In the event where your overdue account is referred to a collection agency and/or law firm, you will be liable for all costs which would be incurred as if the debt is collected in full, including legal demand costs.
Overdue accounts will be subject to interest at the rate of 13% p.a., calculated for the period the account is due until the date it is paid.
Due the cost of processing accounts all accounts MUST be paid in full on the day of consultation – if accounts are not paid on the day an $18.00 processing fee will be applied.
Procedures where a pathology sample is taken will be billed after the pathology report have been received because the fee will vary according to the type of lesion which has been excised.
Medicare and Billing
Medicare is a public health insurance scheme funded by the Australian Government, which provides all Australians with access to subsidised healthcare.
Medicare provides Australians, permanent residents, and some overseas visitors with:
- Subsidised access to treatment by doctors and other health professionals
- free treatment as a public patient in a public hospital
- reduction in the costs of some services if you are a private patient in a public or private hospital.

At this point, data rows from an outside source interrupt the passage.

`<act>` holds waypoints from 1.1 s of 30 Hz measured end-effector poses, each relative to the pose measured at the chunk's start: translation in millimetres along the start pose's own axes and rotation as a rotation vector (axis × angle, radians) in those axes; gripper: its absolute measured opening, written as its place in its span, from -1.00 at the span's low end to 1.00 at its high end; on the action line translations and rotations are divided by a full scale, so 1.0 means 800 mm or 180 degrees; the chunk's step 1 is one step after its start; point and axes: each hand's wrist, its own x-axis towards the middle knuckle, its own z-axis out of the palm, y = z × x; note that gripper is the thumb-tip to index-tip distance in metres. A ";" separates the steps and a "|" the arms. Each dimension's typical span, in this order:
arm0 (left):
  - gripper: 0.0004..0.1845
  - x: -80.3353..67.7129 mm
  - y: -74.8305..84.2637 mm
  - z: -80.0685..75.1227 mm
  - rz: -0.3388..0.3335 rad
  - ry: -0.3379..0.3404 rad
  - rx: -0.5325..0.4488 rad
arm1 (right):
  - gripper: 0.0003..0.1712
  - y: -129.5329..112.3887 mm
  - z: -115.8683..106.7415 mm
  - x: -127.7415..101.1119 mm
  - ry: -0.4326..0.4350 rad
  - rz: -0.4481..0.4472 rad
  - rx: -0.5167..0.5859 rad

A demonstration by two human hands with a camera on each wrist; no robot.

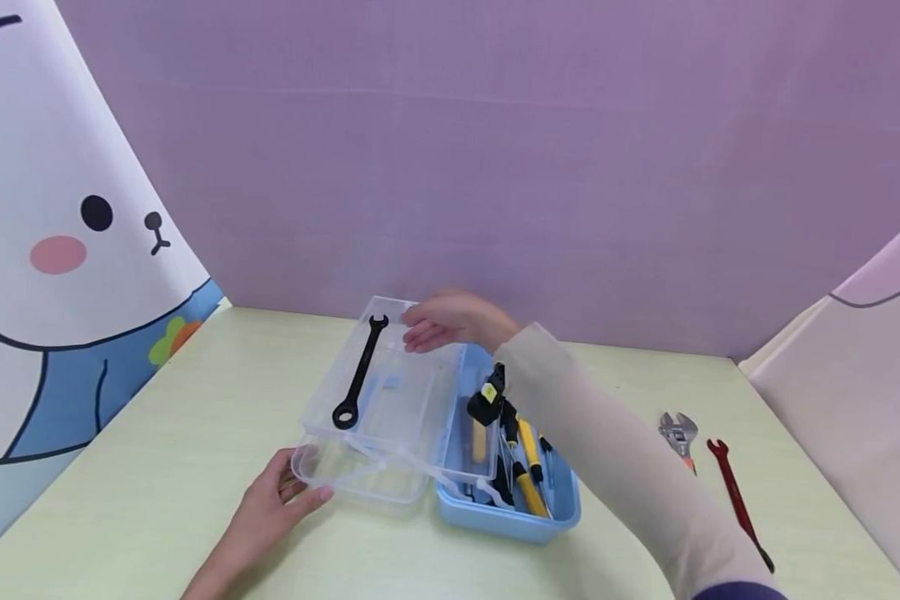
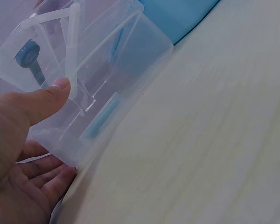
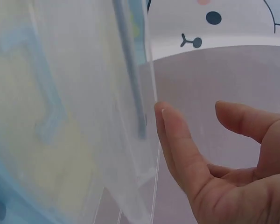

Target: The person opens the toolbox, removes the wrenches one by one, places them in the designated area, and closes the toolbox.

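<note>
The clear tray (image 1: 390,417), carrying a black wrench (image 1: 358,372), sits over the blue toolbox's (image 1: 510,517) left side; left hand (image 1: 270,508) grasps its near corner, right hand's (image 1: 450,323) relaxed fingers touch the far edge: best kept level

The right hand (image 3: 224,158) filled the lower right, its fingers relaxed, one fingertip (image 3: 165,114) touching the edge of a clear plastic tray (image 3: 74,116) that stood close and blurred across the left. Behind hung a purple backdrop (image 3: 224,70) and a cartoon bunny face (image 3: 210,18).
</note>
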 end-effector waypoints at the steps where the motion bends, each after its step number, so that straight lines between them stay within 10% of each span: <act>1: -0.38 0.000 0.000 0.000 -0.0011 0.0003 0.0000 | -0.54 -0.001 0.002 0.001 -0.0017 -0.0001 0.0006; 33: -0.42 -0.010 0.002 0.008 0.0095 0.0064 -0.0030 | -0.27 -0.019 0.061 0.021 0.0161 0.0404 0.0020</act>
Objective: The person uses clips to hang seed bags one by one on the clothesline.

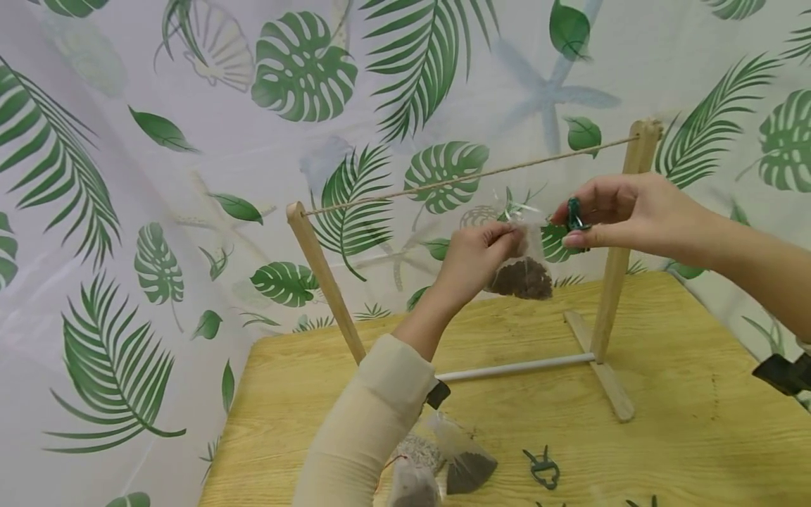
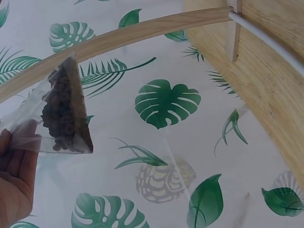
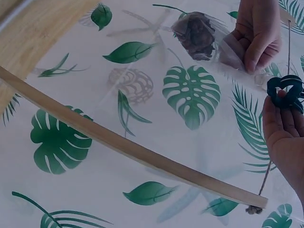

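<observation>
My left hand [image 1: 469,262] pinches the gathered top of a clear plastic bag [image 1: 523,279] holding dark brown crumbly pieces. The bag hangs in the air below a rope [image 1: 469,180] strung across a wooden stand. In the left wrist view, the brown pieces [image 2: 64,111] fill the bag's far end, beyond my fingers. Just right of the bag, my right hand [image 1: 652,215] holds a dark green plastic clip [image 1: 574,213] between thumb and fingers. The right wrist view shows the heart-shaped opening of this clip [image 3: 285,91]. Clip and bag are apart.
The stand has two wooden posts [image 1: 613,296] and a white bar [image 1: 519,367] low between them. On the wooden table [image 1: 709,436] lie several filled clear bags [image 1: 469,465], partly behind my left sleeve, and a dark green clip [image 1: 543,470]. More clips show at the bottom edge.
</observation>
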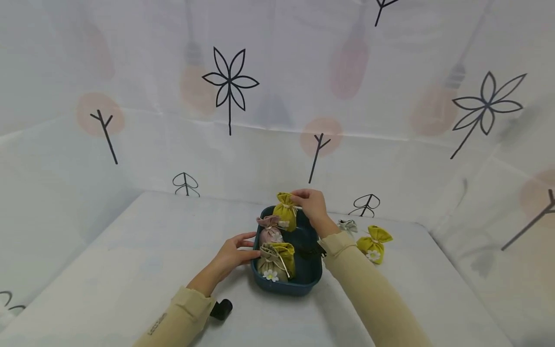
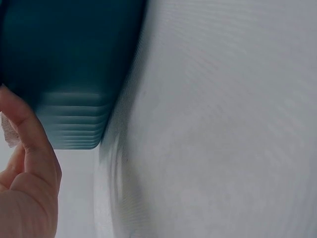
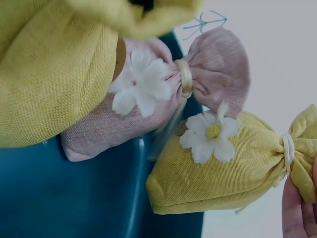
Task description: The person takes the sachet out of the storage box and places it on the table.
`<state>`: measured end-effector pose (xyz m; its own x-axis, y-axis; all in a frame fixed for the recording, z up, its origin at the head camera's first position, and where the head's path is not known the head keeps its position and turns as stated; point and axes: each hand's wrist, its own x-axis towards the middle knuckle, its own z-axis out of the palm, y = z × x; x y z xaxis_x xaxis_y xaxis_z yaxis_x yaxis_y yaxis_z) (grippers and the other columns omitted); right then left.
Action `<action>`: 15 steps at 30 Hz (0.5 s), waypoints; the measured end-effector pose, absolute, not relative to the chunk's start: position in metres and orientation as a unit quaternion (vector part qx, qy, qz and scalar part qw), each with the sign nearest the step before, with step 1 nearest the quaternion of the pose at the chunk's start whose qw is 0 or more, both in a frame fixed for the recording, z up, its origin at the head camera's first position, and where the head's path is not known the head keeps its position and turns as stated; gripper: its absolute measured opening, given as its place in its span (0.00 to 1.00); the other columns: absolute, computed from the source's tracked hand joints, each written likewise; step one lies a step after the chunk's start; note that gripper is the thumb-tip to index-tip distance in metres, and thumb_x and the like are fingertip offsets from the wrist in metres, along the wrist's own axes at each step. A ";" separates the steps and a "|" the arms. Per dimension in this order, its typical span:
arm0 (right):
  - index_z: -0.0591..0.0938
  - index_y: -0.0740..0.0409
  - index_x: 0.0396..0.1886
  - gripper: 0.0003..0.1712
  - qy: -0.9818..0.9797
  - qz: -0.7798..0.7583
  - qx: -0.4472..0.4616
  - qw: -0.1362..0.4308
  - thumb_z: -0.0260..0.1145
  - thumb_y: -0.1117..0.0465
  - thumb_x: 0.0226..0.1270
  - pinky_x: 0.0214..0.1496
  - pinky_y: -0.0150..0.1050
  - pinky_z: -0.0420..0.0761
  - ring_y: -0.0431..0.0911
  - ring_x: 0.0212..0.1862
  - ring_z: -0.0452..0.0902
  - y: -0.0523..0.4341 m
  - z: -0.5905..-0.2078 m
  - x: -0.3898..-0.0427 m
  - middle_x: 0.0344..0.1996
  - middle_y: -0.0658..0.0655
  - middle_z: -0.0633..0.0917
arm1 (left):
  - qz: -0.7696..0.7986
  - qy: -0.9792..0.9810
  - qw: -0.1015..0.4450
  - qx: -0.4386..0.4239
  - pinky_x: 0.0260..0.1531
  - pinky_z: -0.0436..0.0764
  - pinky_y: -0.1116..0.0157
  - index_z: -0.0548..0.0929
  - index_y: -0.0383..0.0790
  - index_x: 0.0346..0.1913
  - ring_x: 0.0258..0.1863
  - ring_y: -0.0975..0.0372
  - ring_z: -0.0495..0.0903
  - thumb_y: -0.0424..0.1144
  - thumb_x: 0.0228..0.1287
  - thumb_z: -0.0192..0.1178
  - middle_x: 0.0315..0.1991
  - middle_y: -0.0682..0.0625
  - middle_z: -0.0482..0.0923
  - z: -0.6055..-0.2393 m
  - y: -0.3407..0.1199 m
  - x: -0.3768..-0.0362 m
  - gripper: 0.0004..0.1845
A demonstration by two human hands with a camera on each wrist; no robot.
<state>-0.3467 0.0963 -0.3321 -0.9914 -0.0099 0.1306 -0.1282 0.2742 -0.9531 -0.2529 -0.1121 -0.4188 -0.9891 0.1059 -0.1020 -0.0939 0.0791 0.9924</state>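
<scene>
My right hand [image 1: 310,205] pinches the gathered top of a yellow drawstring pouch [image 3: 213,173] with a white flower on it. This pouch is at the far end of a dark blue basin [image 1: 286,289], overlapping its rim. Beside it in the basin, a pink pouch [image 3: 119,119] with a white flower leans at the left wall. Closer to me are a beige pouch [image 1: 270,265] with a daisy and another yellow pouch [image 1: 288,258]. Fingers of my left hand [image 1: 231,253] touch the basin's left rim, by the beige pouch.
Right of the basin, a yellow pouch [image 1: 375,246] with a flower lies on the white table [image 1: 173,250]. A grey-green pouch [image 1: 348,225] is partly hidden behind my right sleeve. A small black object [image 1: 222,309] sits near my left cuff. A patterned white curtain [image 1: 269,159] stands behind.
</scene>
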 end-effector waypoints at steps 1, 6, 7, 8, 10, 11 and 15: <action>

You are eligible for Medicare if you live in Australia and:
- hold Australian citizenship
- have been issued with a permanent visa
- hold New Zealand citizenship, or
- have applied for a permanent visa (other requirements apply).

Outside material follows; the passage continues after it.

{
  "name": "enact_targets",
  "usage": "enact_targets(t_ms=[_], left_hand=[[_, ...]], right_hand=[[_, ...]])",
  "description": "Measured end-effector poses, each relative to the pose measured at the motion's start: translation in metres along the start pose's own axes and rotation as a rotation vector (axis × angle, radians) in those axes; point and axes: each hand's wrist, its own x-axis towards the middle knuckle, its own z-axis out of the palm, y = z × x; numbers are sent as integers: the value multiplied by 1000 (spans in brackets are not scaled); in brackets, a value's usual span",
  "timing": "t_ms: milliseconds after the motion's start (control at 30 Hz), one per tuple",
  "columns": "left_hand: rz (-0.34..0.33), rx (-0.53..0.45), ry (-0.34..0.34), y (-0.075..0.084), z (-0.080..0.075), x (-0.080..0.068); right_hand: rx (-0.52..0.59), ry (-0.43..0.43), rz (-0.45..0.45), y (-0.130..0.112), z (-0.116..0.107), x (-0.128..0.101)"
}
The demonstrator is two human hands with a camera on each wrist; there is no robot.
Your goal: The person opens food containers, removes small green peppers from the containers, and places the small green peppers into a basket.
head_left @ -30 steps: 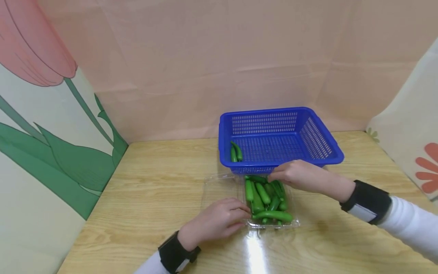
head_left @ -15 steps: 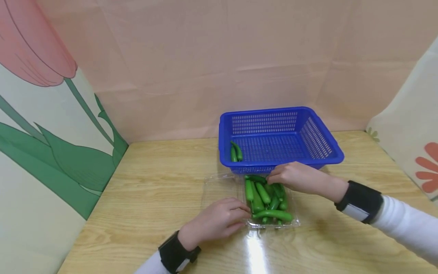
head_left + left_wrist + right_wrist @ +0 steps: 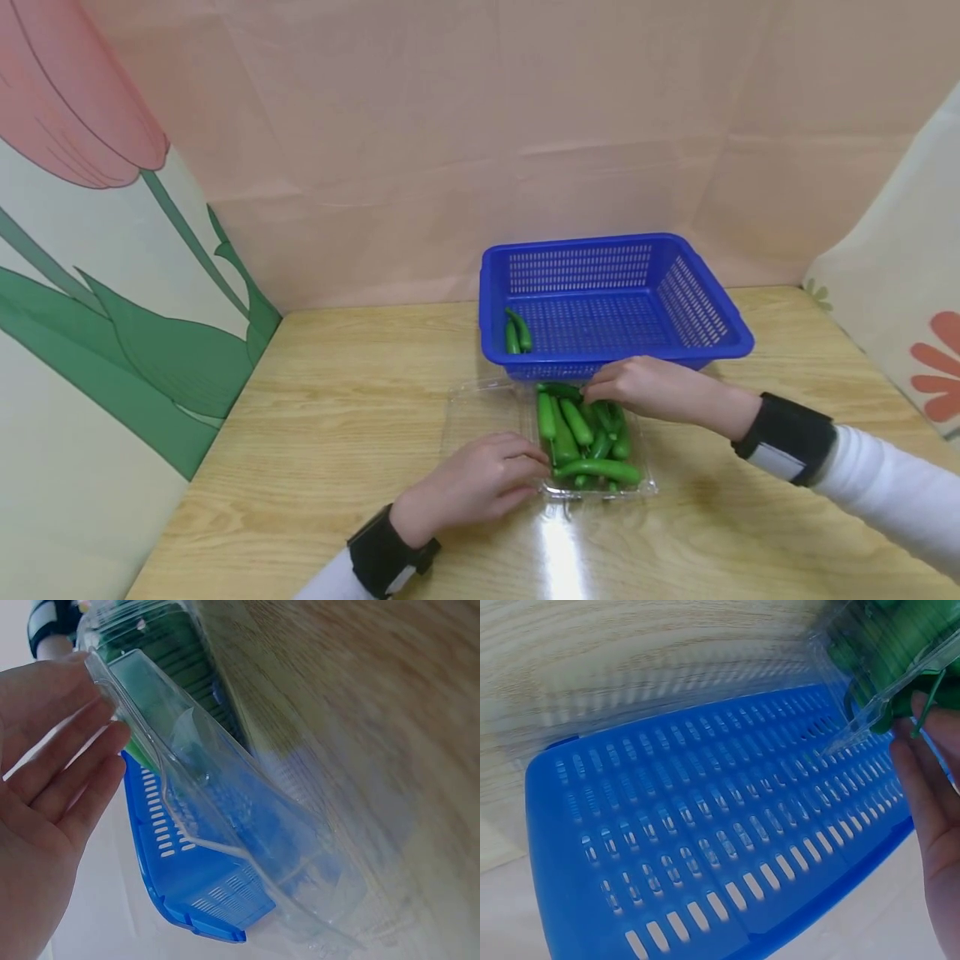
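A clear plastic tray (image 3: 647, 490) heaped with green peppers (image 3: 576, 423) lies on the wooden table just in front of a blue basket (image 3: 705, 310). My left hand (image 3: 534, 472) rests against the tray's left rim, and its straight fingers (image 3: 71, 769) touch the clear plastic (image 3: 187, 817). My right hand (image 3: 594, 390) reaches over the tray's far end and pinches a green pepper (image 3: 561, 390) there. A green stem (image 3: 930, 696) shows beside the right fingers (image 3: 930, 802). Two more peppers (image 3: 517, 332) lie in the basket's near left corner.
The tray's open clear lid (image 3: 480, 410) lies flat to its left. The basket's slotted wall (image 3: 705, 847) stands right behind the tray. Fabric walls enclose the table (image 3: 337, 392) at the back and on both sides.
My right hand and forearm have drawn slightly left over the tray's far end. The left hand, tray and basket have stayed in place.
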Motion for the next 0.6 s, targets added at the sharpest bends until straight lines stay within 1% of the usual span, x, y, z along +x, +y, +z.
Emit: enact_targets(t_ms=[300, 467, 600], left_hand=[[2, -5, -1, 0, 0, 0], [5, -5, -2, -1, 0, 0], [0, -13, -3, -1, 0, 0]], right_hand=[[2, 29, -20, 2, -3, 1], [47, 31, 4, 2, -7, 2], [116, 34, 35, 1, -9, 3]])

The Australian Government administers the Health Insurance Act 1973 through Medicare Australia. The Medicare Benefits Schedule (MBS) is a listing of health services subsidised by the Australian Government. The MBS is managed by the Department of Health (DoH) and is administered by the Department of Human Services (DHS).
You can check eligible services listed under Medicare by visiting MBS online.

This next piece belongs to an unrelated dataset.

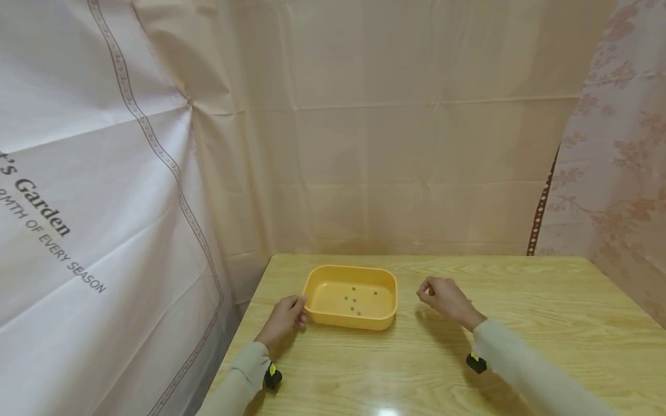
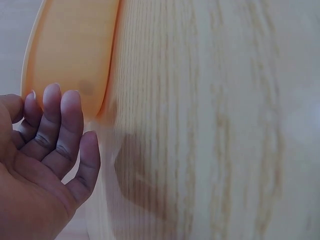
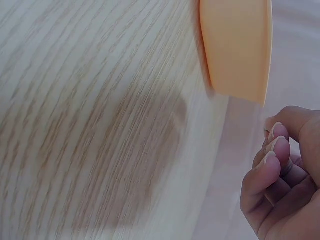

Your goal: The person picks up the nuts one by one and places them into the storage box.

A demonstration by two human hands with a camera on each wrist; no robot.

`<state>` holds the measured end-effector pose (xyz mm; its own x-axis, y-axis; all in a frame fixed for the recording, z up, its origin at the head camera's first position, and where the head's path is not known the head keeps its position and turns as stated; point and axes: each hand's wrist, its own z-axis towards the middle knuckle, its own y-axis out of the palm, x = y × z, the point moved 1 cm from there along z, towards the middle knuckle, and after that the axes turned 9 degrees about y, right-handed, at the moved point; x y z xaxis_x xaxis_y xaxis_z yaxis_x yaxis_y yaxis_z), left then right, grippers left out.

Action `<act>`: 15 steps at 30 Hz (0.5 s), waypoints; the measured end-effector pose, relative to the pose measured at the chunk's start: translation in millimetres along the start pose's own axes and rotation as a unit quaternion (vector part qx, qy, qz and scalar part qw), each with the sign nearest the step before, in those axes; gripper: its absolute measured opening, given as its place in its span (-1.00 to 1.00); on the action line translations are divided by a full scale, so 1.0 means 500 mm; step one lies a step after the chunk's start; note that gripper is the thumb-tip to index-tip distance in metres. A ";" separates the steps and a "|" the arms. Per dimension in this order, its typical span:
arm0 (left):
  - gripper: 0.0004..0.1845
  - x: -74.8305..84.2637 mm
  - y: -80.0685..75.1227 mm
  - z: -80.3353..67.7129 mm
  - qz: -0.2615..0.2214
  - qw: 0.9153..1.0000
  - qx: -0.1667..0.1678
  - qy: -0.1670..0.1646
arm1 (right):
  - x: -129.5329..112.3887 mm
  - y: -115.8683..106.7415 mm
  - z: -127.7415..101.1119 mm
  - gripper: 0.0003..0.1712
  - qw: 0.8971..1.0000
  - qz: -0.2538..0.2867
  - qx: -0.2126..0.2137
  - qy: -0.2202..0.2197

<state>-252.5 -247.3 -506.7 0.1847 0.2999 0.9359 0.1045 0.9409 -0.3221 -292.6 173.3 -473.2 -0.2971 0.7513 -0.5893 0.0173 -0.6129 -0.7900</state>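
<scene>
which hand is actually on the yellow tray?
The left hand: its fingers rest against the left end of the yellow tray. The right hand hangs apart from it, off the right end, fingers curled with nothing visible in them.

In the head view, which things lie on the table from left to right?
left hand → yellow tray → right hand

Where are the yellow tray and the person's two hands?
yellow tray point(image 1: 386, 280): head view, far right rim.
left hand point(image 1: 283, 317): head view, back of hand.
right hand point(image 1: 447, 299): head view, back of hand.
</scene>
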 end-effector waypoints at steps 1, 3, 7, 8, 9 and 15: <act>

The Medicare Safety Net provides additional benefits for eligible services if you have reached the relevant threshold.
You can choose whether to have Medicare cover only, or a combination of Medicare and private health insurance. If you or your family have private health insurance, you may be eligible for a rebate on your premiums from the Australian Government. However, private health insurance does not cover services provided in the general practice setting.
In Australia, general practices essentially operate as private businesses. Payment for services involves an agreement between the GP and patient on a fee-for-service basis. Patients are supported in paying their medical costs through third party insurers such as Medicare.
- Bulk billing
Bulk billing is when a doctor bills Medicare directly for the services provided to you, so you have no out-of-pocket expenses. If you are bulk billed, you’ve agreed for Medicare to directly pay your rebate to the GP for the service provided to you.
If bulk billed, you cannot be charged for any additional costs such as administration/booking fees or fees for consumables such as bandages (with the exception of vaccines).
- Private billing
Operating as a private business, GPs are free to determine reasonable fees that are reflective of the services they provide. If you are privately or directly billed, you are paying the GP’s fee in full. You will then receive the relevant patient rebate from Medicare for the service you received, subsidising part of the fee you were charged. Remember that the Medicare rebate may not cover the total cost of the health service.